For the material below, return exactly the lines starting at the line containing "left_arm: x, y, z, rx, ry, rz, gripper" and ending at the line containing "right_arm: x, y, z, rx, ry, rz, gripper", both ends included, and no others.
.....
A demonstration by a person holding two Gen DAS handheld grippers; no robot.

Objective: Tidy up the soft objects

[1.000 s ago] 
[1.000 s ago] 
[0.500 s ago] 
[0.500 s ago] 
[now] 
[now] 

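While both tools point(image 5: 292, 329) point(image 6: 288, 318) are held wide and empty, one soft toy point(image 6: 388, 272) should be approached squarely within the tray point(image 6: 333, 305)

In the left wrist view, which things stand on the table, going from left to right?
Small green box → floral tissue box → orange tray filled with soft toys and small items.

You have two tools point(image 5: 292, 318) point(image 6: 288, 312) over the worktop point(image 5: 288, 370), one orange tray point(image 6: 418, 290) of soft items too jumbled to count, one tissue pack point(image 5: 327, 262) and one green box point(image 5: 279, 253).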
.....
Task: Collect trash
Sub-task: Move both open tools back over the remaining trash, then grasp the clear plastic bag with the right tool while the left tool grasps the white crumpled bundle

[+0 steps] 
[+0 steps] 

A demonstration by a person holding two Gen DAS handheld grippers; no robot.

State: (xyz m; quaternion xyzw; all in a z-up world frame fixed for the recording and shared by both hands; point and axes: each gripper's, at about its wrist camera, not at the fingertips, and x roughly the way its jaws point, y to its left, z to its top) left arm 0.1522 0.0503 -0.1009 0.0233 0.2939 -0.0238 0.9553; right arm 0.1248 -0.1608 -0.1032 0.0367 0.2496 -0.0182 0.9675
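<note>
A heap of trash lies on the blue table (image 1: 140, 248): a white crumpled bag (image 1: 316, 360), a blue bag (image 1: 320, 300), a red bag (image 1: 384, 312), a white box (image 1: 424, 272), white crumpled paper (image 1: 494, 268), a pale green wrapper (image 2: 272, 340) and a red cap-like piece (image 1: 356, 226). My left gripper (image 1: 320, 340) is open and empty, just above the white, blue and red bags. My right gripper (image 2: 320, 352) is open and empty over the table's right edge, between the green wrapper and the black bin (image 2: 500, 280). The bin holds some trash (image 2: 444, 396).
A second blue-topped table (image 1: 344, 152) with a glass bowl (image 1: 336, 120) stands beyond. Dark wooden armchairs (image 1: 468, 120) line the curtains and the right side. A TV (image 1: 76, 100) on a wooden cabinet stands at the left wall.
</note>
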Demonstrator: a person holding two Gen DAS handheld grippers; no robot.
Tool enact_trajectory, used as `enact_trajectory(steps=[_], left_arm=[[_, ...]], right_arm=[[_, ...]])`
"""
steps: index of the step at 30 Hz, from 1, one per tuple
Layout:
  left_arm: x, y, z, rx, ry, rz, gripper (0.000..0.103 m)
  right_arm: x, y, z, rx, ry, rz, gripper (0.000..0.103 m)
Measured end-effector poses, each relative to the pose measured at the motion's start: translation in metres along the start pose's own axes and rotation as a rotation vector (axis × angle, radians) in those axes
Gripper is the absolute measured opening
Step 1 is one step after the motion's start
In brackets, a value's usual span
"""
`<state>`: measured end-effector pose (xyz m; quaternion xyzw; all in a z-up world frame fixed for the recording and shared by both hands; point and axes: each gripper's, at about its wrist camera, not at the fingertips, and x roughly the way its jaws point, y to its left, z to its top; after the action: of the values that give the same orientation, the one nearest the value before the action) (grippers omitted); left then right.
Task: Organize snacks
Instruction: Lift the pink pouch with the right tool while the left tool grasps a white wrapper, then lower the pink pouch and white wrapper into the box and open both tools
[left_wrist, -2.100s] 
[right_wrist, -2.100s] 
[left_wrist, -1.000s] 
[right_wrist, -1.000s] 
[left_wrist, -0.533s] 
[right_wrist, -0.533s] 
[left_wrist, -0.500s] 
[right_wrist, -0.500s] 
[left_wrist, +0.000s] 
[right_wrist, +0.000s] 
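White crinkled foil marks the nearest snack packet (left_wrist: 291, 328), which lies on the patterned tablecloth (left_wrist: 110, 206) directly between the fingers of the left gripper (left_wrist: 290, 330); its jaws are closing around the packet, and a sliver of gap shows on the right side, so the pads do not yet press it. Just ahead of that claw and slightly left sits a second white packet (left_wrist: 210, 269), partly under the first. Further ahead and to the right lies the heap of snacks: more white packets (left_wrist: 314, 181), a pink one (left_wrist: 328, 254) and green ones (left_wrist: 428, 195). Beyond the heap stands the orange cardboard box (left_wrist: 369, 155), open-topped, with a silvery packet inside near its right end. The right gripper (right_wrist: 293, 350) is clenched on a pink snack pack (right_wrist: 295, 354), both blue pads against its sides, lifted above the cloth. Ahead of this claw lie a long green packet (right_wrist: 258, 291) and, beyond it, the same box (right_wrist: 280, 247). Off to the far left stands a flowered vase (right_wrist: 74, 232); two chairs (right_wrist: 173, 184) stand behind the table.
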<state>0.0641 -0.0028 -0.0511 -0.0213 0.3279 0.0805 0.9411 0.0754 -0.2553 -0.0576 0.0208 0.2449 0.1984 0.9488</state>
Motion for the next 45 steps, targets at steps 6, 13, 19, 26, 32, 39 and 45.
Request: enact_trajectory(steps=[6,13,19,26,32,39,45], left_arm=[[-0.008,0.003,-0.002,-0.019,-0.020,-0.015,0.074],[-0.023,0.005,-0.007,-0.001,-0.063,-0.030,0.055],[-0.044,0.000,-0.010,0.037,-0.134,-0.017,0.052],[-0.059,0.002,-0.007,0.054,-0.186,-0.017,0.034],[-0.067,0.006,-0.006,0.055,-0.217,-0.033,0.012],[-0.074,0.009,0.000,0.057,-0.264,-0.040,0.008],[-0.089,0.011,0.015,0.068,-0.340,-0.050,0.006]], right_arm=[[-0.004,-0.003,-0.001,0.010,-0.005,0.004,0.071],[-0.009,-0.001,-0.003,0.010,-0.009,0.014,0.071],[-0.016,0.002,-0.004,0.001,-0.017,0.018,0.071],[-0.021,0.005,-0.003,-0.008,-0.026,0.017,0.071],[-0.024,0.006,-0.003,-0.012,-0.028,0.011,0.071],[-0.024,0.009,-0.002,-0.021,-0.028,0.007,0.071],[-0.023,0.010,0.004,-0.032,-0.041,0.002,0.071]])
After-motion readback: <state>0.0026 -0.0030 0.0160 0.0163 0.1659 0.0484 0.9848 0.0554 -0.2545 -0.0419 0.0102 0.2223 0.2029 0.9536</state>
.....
> _SOLUTION TO THE EXERCISE_
  left_arm: x, y, z, rx, ry, rz, gripper (0.000..0.103 m)
  right_arm: x, y, z, rx, ry, rz, gripper (0.000..0.103 m)

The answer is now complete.